I’ve always had a hostile feeling toward The Hierophant card. I was raised in the old, Latin, fundamentalist Catholic Church, and like many a recovering Catholic, the mere sight of a priest, pope, or prelate is enough to make me start hissing and spitting.
The image of the Hierophant sitting on his golden throne while tonsured followers bow before him is a perfect example of what I don’t like about organized religion. It’s not the Sacred Divine that’s central to the image—it’s the priest. The priest is the intermediary you have to go through to get to the Sacred.
This setup isn’t limited to Catholicism, of course. We find it in all religions. There are countless priests, rabbis, pastors, vicars, imams, and gurus who claim to hold the Key to the Kingdom—and you’ve got to drop them a little sugar before they’ll let you see it.
Religion Versus Spirituality
“I’m more spiritual than religious.”
We’ve all heard that one—so often, in fact, it’s become almost a cliché in New Age circles. In very simple terms, religions claim to hold knowledge from God/dess—usually in the form of a book or oral teachings—and you have to pay someone (priest, rabbi, guru, etc.) to interpret it for you.
Spirituality, on the other hand, involves direct knowledge of the Sacred through personal meditation, taking psychedelic drugs, or having some other form of mystical insight. You don’t need to pay anyone to interpret it because you’re the one having the experience.
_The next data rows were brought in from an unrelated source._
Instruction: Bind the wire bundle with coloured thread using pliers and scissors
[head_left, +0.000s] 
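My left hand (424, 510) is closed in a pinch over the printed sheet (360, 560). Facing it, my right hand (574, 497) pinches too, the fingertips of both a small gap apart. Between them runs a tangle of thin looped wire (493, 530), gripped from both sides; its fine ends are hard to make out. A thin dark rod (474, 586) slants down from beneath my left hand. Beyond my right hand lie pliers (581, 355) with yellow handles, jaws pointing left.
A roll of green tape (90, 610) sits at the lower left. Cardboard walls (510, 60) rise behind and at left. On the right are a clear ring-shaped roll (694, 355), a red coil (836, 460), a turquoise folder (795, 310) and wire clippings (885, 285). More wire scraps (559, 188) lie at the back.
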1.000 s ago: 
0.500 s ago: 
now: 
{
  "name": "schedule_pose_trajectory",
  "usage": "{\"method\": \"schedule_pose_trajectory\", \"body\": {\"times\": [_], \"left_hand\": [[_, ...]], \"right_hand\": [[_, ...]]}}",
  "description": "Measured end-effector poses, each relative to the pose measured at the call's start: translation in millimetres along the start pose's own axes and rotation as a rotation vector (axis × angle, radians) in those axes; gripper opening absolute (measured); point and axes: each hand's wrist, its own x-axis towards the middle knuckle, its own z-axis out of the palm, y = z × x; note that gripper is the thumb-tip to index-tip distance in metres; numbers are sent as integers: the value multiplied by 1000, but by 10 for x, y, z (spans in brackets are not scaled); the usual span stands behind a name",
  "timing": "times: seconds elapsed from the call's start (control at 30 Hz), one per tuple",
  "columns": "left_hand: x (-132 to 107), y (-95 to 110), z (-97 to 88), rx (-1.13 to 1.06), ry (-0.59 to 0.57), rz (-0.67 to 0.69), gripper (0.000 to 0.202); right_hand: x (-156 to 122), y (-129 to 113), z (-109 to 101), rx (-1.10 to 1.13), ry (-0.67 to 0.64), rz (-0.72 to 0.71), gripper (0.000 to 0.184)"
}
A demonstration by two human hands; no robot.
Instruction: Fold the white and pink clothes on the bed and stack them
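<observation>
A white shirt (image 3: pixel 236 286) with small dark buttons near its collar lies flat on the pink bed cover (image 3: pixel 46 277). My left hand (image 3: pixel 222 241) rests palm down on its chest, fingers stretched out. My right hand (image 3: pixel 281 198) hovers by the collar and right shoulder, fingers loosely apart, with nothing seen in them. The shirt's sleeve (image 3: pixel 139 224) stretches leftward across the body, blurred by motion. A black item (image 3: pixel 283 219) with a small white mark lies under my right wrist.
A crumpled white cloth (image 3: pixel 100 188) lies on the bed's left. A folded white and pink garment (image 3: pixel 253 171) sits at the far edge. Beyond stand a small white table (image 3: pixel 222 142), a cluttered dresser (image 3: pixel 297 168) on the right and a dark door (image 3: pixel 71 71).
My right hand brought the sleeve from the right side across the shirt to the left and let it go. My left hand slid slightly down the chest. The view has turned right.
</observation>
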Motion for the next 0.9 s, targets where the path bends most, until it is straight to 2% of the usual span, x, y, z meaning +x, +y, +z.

In Tarot terms, that’s the polarity between The High Priestess and The Hierophant: The High Priestess represents direct spiritual experience, while The Hierophant represents organized religion.
The Good and the Bad Faces of The Hierophant
I recently had a discussion with another Tarot reader who seemed mildly shocked by my open hostility to The Hierophant. I could have jumped right in with thousands of examples: pedophile priests, pastors who are sleeping with members of their flocks, imams and rabbis calling for each other’s destruction.
Organized religion makes that all too easy, right? There really are a lot of creepy critters living under that rock.
But I held off and listened to her. Her point was that The Hierophant can also represent the spiritual teacher who is genuinely a spiritual teacher. Examples might include yoga teachers, meditation guides, or instructors at temples and spiritual retreats.
And yes, I suppose that includes priests and pastors who sincerely try to teach compassion, love, and charity.
There are plenty of people who don’t know how to even begin their spiritual journey, much less reach the destination. For them, spiritual “instructors” can be a vital step on the ladder.
Still… be very, very careful.
The Guru Who Got Conned by a Guru
I’ve long been a fan of Ram Dass. Maybe it’s because he was a fellow Aries and I understood him on that level. Maybe it was his gentle, self-deprecating humor. Maybe it was because about 80% of what he said was solid truth.
If I were to name a “good” spiritual instructor, he’d be near the top of my list.
Despite all of that, he wrote an astounding article in a 1976 edition of Yoga Journal outlining how he had been thoroughly and totally conned by another guru named Joya.
This was years after receiving his own spiritual transmission from his original guru in India. Despite that grounding, he stumbled right into Joya’s web. Within months, he was having sex with her, convinced she was channeling Indian goddesses, and buying her gold bracelets and rings to “protect her energy.”
He bought it—hook, line, and sinker.
Add to that the drunken sexual abuses of Chögyam Trungpa, the murders and kidnappings that evolved out of the Hari Krishna movement, and, of course, the horrors of the Bhagwan Rajneesh compound in Oregon, and you begin to get the picture.
Even the “good” face of The Hierophant can turn bad. No one following these leaders woke up and thought, “Hey, I’d really like to find a guru who’s going to rip me off, sexually abuse me, and get me involved in criminal activities.”
Who’s in the Center?
We can actually learn a lot just by looking at The Hierophant card.
A. The pope figure is in the center. If the spiritual teaching you’re receiving revolves around a particular person—if that person’s existence is central to the teaching—you’ve got a false teacher.
B. The figure is being worshipped. Unless your teacher can levitate six feet into the air and float around the room, don’t buy the idea that there’s something “divine” about them. Even then, check for wires. Real teachers may have siddhis—extraordinary spiritual powers—but they don’t flaunt them, expect worship, or claim to be gods or goddesses.
C. The figure sits on a throne wearing a golden crown. There’s a reason people contrast the spiritual with the material. Real spiritual teachers don’t hoard treasures. As the old country song asked, “Would Jesus wear a Rolex?”
Um… no. He wouldn’t.
Teachers Are Stepping Stones
If you’re involved in a religious practice—whether Tibetan Buddhism or American Christianity—and you feel it’s making you a better person, more power to you.
But remember: we are meant to evolve beyond teachers. We absorb what we need from them and then move on to the next plateau. Organized religion can be a stepping stone at the start of the journey, but it’s not the destination.
And no… I still don’t like The Hierophant.